Hockeyfights.com provided their own 2011 draft guide for potential NHL fighters. While key players like Gabriel Landeskog, Nathan Beaulieu and Duncan Siemens were drafted high and also touted for their skilled games, most of the players further down went undrafted entirely. From 2010, The first name that popped into my mind was 10th overall selection of the Rangers, Dylan McIlrath. McIlrath was a surprise pick for many analysts. He is a WHL defenseman known as much for his pugilism as anything else, amassing 169 in his draft year. That Cam Fowler remained on the board and the Rangers picked McIlrath could be a one-off, or it could be an indication of how fighters are still valued. What I came to realize is that very few players are actually drafted on the merit of their fighting skills, at least in my research. It seems the fighting skill-set becomes more important, or exclusively associated, for and with a particular player as his career advances and other options close. If there was a chance of staying in the NHL and it involved fighting, some with that spark might take it. It’s a little bit random who ends up a fighter, who ends up out of the game altogether.

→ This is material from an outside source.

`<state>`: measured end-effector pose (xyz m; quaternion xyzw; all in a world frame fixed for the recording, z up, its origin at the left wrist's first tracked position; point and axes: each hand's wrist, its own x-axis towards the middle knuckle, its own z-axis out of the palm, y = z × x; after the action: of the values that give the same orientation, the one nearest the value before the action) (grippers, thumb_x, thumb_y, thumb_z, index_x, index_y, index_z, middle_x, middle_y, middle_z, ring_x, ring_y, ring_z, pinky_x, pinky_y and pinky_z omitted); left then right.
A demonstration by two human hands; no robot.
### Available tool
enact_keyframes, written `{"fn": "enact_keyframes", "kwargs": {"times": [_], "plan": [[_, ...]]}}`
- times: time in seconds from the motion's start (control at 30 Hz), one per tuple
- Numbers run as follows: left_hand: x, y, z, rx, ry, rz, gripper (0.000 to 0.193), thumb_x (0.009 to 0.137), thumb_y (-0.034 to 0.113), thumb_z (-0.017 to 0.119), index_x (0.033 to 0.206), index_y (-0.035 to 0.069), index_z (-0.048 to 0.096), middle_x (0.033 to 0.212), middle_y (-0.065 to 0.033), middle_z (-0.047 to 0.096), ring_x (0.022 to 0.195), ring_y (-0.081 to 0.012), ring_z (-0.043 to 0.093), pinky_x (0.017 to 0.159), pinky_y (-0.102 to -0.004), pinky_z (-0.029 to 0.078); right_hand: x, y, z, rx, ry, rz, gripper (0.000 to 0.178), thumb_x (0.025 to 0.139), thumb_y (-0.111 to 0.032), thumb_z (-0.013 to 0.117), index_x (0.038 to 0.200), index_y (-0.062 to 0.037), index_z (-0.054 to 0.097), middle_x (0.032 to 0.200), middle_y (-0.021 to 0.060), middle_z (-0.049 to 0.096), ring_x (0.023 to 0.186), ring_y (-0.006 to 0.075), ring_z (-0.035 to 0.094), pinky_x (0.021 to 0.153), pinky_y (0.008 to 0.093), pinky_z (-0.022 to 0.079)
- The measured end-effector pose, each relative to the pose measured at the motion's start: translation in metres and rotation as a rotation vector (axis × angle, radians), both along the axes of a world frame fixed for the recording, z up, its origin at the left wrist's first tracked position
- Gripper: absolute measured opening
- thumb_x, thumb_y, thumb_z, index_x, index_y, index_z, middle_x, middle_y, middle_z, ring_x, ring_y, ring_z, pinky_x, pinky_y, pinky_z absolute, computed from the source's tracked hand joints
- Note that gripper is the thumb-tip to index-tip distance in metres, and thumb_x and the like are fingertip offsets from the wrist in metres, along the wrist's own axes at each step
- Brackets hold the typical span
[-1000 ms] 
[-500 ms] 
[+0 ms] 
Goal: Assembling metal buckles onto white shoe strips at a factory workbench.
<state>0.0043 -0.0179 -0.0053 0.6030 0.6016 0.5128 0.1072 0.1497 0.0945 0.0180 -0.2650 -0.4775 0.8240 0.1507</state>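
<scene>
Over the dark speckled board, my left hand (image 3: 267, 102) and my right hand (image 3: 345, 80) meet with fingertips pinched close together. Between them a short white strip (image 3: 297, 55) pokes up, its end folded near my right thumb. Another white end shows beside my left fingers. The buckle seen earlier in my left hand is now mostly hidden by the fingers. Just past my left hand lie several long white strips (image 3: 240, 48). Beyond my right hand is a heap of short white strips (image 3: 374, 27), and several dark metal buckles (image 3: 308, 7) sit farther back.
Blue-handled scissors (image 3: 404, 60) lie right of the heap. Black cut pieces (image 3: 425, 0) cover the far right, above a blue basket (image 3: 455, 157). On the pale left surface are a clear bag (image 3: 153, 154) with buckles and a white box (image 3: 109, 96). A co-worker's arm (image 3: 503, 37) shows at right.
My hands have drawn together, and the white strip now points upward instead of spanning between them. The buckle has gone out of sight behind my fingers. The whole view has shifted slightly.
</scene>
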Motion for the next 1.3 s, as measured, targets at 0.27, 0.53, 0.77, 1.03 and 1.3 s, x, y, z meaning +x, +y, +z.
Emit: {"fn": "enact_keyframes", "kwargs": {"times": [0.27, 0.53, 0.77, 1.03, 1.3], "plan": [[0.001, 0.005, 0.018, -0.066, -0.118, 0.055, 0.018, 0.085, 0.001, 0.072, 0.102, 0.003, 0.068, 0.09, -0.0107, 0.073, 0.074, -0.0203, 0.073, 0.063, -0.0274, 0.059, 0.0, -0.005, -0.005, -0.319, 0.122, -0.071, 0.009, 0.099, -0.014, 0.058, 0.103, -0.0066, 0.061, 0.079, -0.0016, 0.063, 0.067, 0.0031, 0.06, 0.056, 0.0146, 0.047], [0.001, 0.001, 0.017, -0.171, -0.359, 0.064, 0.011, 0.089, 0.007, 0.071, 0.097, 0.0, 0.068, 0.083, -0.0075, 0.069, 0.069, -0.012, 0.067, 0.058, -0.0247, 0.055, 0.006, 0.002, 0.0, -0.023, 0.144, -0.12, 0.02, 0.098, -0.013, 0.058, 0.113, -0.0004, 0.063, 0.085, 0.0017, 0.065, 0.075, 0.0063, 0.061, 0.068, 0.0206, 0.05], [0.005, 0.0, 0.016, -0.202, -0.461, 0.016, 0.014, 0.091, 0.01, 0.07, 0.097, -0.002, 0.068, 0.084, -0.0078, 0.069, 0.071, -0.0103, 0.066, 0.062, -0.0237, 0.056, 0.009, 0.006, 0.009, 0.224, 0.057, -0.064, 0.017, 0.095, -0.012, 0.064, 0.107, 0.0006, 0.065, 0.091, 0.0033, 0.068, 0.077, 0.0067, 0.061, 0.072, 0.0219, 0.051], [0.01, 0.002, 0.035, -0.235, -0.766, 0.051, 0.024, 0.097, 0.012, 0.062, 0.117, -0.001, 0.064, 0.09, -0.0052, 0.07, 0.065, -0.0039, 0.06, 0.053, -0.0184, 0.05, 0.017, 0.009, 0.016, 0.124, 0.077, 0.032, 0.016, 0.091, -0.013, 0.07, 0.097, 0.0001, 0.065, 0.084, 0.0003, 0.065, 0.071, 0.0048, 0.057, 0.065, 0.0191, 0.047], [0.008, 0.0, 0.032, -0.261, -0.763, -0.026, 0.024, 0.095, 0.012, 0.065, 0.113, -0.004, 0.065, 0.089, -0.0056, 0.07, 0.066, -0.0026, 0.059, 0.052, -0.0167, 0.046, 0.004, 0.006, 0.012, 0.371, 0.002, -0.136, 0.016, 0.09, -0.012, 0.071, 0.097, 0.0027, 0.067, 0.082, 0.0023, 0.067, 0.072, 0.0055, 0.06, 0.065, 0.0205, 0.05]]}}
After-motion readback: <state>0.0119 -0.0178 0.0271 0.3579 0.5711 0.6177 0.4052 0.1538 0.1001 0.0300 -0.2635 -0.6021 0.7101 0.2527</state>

I took a quick peek at fighting statistics from the last decade, as provided by hockeyfights.com. These are probably not perfect, but I decided to use them. What I could discern was that there’s no solid trend to be found. Fights dipped significantly in the year immediately following the lockout. Was that simply because it was a down-year? Were there certain enforcers that were out of the lineup? What happened? Since that year, the percentage of games that include fights has remained fairly stable–between 37% and 41%. I was shocked it was actually that high. If you look at Kevin Allen of USA Today’s 2009 piece on fighting, the numbers are very different. Ah, but that is because he’s looking at fighting majors handed out, not actual fights, I realized. Already there’s a slight accounting dilemma. Indeed, how you choose to “count fights” is somewhat indicative of how you view fighting–in terms of the knuckles or the penalties.

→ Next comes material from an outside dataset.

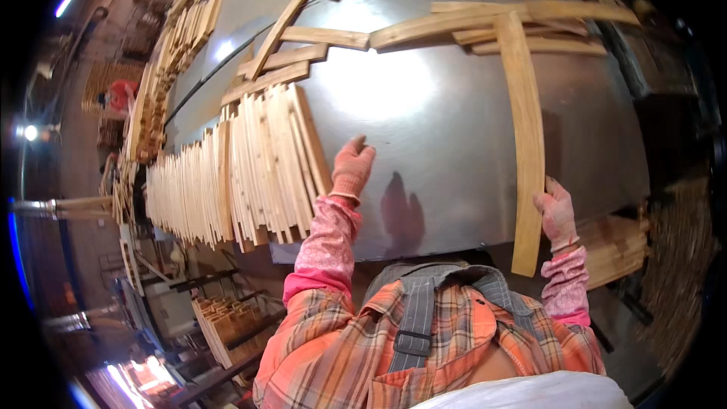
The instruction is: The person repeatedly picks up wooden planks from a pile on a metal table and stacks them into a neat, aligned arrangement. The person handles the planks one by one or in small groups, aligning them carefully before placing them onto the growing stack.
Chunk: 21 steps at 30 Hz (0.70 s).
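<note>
A long flat wooden board [524, 136] lies across the right part of the metal-topped table [447, 174], its near end jutting past the front edge. My right hand [557, 216], in a pinkish work glove, grips the board's right edge near that end; some of its fingers are hidden. My left hand [354, 167], gloved the same way, hovers over the tabletop with loosely bent fingers apart and nothing in them. Just left of it stands a tight row of wooden slats [265, 159], set side by side.
Loose boards [447, 24] lie in a crooked line across the table's far side, overlapping at the right. Another stack of boards [617, 246] is low at the right. More slats [189, 26] line the far left. A person in red [121, 95] is farther off.
</note>
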Each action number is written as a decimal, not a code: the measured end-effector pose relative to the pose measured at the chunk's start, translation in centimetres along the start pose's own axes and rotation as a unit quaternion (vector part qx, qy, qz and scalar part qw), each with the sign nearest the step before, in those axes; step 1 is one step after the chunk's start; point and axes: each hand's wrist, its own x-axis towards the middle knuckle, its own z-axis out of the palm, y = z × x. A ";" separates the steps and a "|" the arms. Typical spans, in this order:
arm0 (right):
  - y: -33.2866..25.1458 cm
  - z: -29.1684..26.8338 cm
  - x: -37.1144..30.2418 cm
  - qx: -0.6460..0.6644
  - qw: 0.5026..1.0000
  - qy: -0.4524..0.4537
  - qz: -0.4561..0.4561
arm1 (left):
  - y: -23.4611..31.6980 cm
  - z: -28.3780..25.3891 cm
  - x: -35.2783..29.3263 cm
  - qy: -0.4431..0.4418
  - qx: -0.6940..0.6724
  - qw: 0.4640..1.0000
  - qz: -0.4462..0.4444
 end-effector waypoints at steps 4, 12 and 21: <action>-4.2 7.8 10.5 -0.159 0.986 0.045 0.021 | -4.1 -6.8 8.8 0.068 -0.112 0.991 -0.040; -15.2 16.7 32.7 -0.718 0.670 0.175 -0.067 | -1.8 -6.6 20.9 0.044 0.013 0.999 0.025; -14.4 17.6 21.3 -0.835 0.530 -0.143 -0.033 | 0.5 -4.5 39.7 0.130 0.059 0.973 -0.180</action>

This is merely anecdotal, but, Darcy Hordichuk and Ben Eager were acquired by the Edmonton Oilers this off-season for the purpose of providing that coveted “protection” to their small and skilled youth. The Bruins signed beloved Shawn Thornton to a two year, $1.6 million deal last year. Is this the status quo? Or will we see more players in the mold of Milan Lucic and Adam McQuaid making their way in the NHL–players who are skilled and can log big minutes, but players who will also drop the gloves from time to time? Is that the new fighting? Indeed, if fighting is undertaken by players who are better integrated into the game with regular lines and ice-time, perhaps there will be less fighting, or at least, more targeted fighting that is not staged, but, rather, meaningful. I should be clear: I don’t mind fights, in fact, I like them. I think they have a role in the game.
So my conclusions are these: I wasn’t able to draw any from the available data. Fighting is consistent, whether “enforcers” are drafted or make the NHL is a crapshoot, and we probably won’t know for a decade how this turns out.